- TASK DIRECTIONS -
Reproduce the listing below exactly, minus its pictures.

- SUPPLIED DATA -
[Start of section]
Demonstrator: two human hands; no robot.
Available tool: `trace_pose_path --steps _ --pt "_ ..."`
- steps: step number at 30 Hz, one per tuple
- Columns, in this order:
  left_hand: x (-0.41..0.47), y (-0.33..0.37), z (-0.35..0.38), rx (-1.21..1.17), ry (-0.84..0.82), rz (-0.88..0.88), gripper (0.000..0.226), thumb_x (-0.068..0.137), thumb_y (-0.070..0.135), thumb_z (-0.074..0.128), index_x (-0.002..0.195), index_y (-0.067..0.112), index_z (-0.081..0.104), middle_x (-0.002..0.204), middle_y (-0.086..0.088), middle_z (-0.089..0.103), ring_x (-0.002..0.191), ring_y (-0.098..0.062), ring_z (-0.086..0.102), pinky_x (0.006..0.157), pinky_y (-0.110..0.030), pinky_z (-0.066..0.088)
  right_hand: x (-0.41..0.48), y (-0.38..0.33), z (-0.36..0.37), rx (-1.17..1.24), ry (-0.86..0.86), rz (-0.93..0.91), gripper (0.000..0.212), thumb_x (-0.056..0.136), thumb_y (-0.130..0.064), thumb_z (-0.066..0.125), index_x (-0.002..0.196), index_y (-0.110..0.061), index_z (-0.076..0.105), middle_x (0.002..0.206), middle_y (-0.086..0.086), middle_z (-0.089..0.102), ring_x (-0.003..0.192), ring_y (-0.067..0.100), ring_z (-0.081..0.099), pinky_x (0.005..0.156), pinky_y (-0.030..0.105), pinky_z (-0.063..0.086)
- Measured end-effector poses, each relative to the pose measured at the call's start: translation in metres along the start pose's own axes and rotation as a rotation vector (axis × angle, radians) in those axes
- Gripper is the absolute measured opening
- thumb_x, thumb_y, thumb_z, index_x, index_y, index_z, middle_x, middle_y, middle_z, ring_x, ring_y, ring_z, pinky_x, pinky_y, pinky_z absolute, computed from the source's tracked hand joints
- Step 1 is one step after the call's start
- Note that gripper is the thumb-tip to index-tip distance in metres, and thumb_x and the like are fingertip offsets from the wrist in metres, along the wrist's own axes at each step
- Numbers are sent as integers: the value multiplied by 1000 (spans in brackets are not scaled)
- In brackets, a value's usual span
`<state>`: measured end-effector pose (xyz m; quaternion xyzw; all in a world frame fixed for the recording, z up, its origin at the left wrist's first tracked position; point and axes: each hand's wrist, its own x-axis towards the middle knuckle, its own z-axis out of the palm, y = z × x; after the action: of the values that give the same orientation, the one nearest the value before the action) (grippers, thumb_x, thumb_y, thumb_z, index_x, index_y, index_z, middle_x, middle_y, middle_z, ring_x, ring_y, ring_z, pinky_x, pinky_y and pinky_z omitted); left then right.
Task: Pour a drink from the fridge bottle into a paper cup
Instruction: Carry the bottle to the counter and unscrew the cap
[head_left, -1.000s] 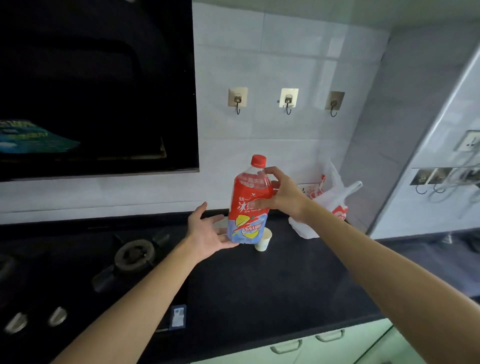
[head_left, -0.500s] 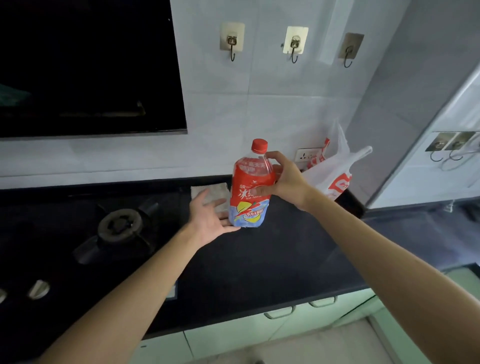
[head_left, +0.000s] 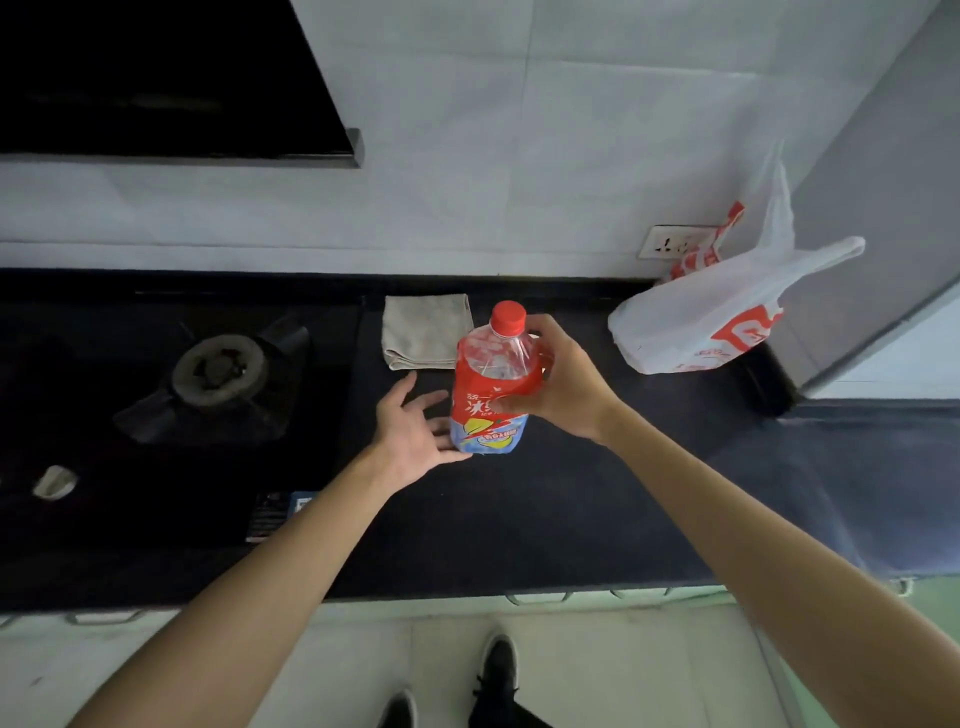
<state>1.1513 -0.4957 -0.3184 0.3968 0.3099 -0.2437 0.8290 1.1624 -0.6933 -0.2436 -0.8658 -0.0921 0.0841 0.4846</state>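
Head view looks down on the dark table (head_left: 597, 493), where my right hand (head_left: 563, 389) grips the drink bottle (head_left: 485, 400) round its upper half. My fingers (head_left: 540, 327) curl over its shoulder just under the red cap (head_left: 509, 317), and my thumb presses on the red label. The bottle is upright near the table's middle; I cannot tell whether its base rests on the surface. My left hand (head_left: 415, 434) is palm up just left of the bottle's base, fingers (head_left: 428, 402) straight and spread, holding nothing. A folded grey cloth (head_left: 426, 332) lies just beyond, a gas burner (head_left: 221, 369) sits to the left, and a white and red plastic bag (head_left: 711, 317) slumps at the far right by the wall.
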Motion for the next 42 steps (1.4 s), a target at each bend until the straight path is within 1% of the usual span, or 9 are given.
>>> trace_pose_path --steps 3,6,12,16,23,27,31,35,42 --pt "6 -17 0 -55 64 3 67 95 56 45 142 8 50 139 -29 53 125 -48 53 109 -66 34 3 19 4 41 -36 -2 86 61 -16 94 128 -28 42 124 -2 58 109 11 62 84 26 58" --pt "11 -28 -5 -77 101 12 65 95 55 46 140 8 51 137 -28 55 125 -47 54 107 -64 35 1 27 12 73 -79 -18 84 62 -12 93 124 -32 40 116 -12 59 105 3 62 75 12 54" --pt "15 -35 -20 -56 154 13 60 97 53 44 138 10 52 135 -25 57 124 -45 55 104 -63 37 -3 44 30 146 -85 -8 85 61 -11 93 126 -29 43 119 -6 63 109 10 64 82 21 57" --pt "19 -36 -31 -22 170 -18 62 97 54 43 139 10 52 136 -24 57 124 -46 55 104 -63 37 -6 46 44 137 -90 -13 84 61 -14 94 127 -29 43 117 -13 62 108 5 63 79 15 54" --pt "23 -31 -37 56 170 -33 55 99 51 42 133 10 57 133 -22 60 120 -41 58 105 -58 37 -8 39 58 109 -75 -11 83 62 -16 93 126 -33 42 114 -22 59 107 -1 61 79 13 53" --pt "25 -20 -47 71 144 -29 58 99 52 41 139 12 53 132 -24 60 120 -38 57 103 -54 39 -9 39 67 84 -64 -39 82 63 -15 93 129 -26 44 117 -23 55 111 3 59 88 17 54" --pt "28 -16 -52 105 134 -5 58 99 52 42 141 15 52 131 -23 61 122 -38 57 112 -58 36 -11 39 72 90 -29 -35 81 65 -19 92 129 -28 42 117 -23 54 109 -3 58 84 13 53" --pt "29 -16 -60 106 128 2 58 99 52 41 141 14 52 133 -24 59 124 -38 56 113 -58 35 -11 41 77 101 -17 -24 81 65 -20 92 130 -25 43 117 -24 54 110 -10 56 81 9 51" --pt "22 -20 -67 -9 117 32 55 100 48 40 136 10 57 131 -24 61 126 -36 55 110 -54 37 -9 49 84 70 -30 1 80 67 -21 91 129 -31 41 120 -20 53 107 -9 56 81 7 49"
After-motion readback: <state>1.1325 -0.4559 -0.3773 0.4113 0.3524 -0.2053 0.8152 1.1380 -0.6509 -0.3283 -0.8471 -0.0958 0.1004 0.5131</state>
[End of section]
- WRITTEN REPLY -
Demonstrator: two human hands; no robot.
Available tool: `trace_pose_path --steps _ --pt "_ ..."`
- steps: step number at 30 Hz, one per tuple
- Columns, in this order:
  left_hand: x (-0.41..0.47), y (-0.33..0.37), z (-0.35..0.38), rx (-1.21..1.17), ry (-0.84..0.82), rz (-0.88..0.88), gripper (0.000..0.226), thumb_x (-0.068..0.137), thumb_y (-0.070..0.135), thumb_z (-0.074..0.128), index_x (-0.002..0.195), index_y (-0.067..0.112), index_z (-0.081..0.104), middle_x (-0.002..0.204), middle_y (-0.086..0.088), middle_z (-0.089..0.103), ring_x (-0.002..0.191), ring_y (-0.098..0.062), ring_z (-0.086..0.102), pinky_x (0.006..0.157), pinky_y (-0.110..0.030), pinky_z (-0.066..0.088)
  right_hand: x (-0.41..0.48), y (-0.38..0.33), z (-0.36..0.37), rx (-1.17..1.24), ry (-0.86..0.86), rz (-0.93..0.91), gripper (0.000..0.212), thumb_x (-0.056..0.136), thumb_y (-0.130..0.064), thumb_z (-0.066..0.125), index_x (-0.002..0.196), index_y (-0.110..0.061), index_z (-0.076..0.105), middle_x (0.002..0.206), middle_y (-0.086..0.086), middle_z (-0.089..0.102), ring_x (-0.003..0.192), ring_y (-0.067..0.100), ring_z (-0.081..0.099), pinky_x (0.005..0.156), pinky_y (-0.030..0.105), pinky_z (-0.063..0.086)
- Measured end-effector poses, each relative to the pose measured at the call's start: translation in metres along the start pose's own axes and rotation as a rotation vector (axis × angle, radians) in those axes
- Gripper is the absolute measured opening
- thumb_x, thumb_y, thumb_z, index_x, index_y, index_z, middle_x, middle_y, middle_z, ring_x, ring_y, ring_z, pinky_x, pinky_y, pinky_z absolute, computed from the source's tracked hand joints
- Step 1 is one step after the call's start
- Note that gripper is the thumb-tip to index-tip distance in metres, and thumb_x and the like are fingertip offsets from the wrist in metres, along the wrist's own axes at each step
- Numbers are sent as integers: the value multiplied by 1000 (spans in brackets are not scaled)
- In brackets, a value's usual span
`<state>`: measured end-effector pose (xyz m; quaternion xyzw; all in a world frame fixed for the recording, z up, its origin at the left wrist's first tracked position; point and axes: each hand's wrist, its own x-axis towards the middle knuckle, its own z-axis out of the palm, y = z × x; after the action: of the values that give the same orientation, the one nearest the value before the action) (grippers, thumb_x, thumb_y, thumb_z, index_x, index_y, index_z, middle_x, middle_y, middle_z, ring_x, ring_y, ring_z, pinky_x, pinky_y and pinky_z omitted); left then right.
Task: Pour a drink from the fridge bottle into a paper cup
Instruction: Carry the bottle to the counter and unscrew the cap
[head_left, -1.000s] 
[head_left, -0.500s] 
[head_left, +0.000s] 
<state>1.1513 -0.4957 -0.3184 0.3968 0.3099 -0.2437 0.8290 1.1624 -0.6933 -0.2436 -0.8658 -0.0921 0.0841 0.4846</state>
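Head view looks down on the dark table (head_left: 597, 493), where my right hand (head_left: 563, 389) grips the drink bottle (head_left: 485, 400) round its upper half. My fingers (head_left: 540, 327) curl over its shoulder just under the red cap (head_left: 509, 317), and my thumb presses on the red label. The bottle is upright near the table's middle; I cannot tell whether its base rests on the surface. My left hand (head_left: 415, 434) is palm up just left of the bottle's base, fingers (head_left: 428, 402) straight and spread, holding nothing. A folded grey cloth (head_left: 426, 332) lies just beyond, a gas burner (head_left: 221, 369) sits to the left, and a white and red plastic bag (head_left: 711, 317) slumps at the far right by the wall.
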Motion for the next 42 steps (1.4 s), a target at each bend until the straight path is within 1% of the usual span, or 9 are given.
>>> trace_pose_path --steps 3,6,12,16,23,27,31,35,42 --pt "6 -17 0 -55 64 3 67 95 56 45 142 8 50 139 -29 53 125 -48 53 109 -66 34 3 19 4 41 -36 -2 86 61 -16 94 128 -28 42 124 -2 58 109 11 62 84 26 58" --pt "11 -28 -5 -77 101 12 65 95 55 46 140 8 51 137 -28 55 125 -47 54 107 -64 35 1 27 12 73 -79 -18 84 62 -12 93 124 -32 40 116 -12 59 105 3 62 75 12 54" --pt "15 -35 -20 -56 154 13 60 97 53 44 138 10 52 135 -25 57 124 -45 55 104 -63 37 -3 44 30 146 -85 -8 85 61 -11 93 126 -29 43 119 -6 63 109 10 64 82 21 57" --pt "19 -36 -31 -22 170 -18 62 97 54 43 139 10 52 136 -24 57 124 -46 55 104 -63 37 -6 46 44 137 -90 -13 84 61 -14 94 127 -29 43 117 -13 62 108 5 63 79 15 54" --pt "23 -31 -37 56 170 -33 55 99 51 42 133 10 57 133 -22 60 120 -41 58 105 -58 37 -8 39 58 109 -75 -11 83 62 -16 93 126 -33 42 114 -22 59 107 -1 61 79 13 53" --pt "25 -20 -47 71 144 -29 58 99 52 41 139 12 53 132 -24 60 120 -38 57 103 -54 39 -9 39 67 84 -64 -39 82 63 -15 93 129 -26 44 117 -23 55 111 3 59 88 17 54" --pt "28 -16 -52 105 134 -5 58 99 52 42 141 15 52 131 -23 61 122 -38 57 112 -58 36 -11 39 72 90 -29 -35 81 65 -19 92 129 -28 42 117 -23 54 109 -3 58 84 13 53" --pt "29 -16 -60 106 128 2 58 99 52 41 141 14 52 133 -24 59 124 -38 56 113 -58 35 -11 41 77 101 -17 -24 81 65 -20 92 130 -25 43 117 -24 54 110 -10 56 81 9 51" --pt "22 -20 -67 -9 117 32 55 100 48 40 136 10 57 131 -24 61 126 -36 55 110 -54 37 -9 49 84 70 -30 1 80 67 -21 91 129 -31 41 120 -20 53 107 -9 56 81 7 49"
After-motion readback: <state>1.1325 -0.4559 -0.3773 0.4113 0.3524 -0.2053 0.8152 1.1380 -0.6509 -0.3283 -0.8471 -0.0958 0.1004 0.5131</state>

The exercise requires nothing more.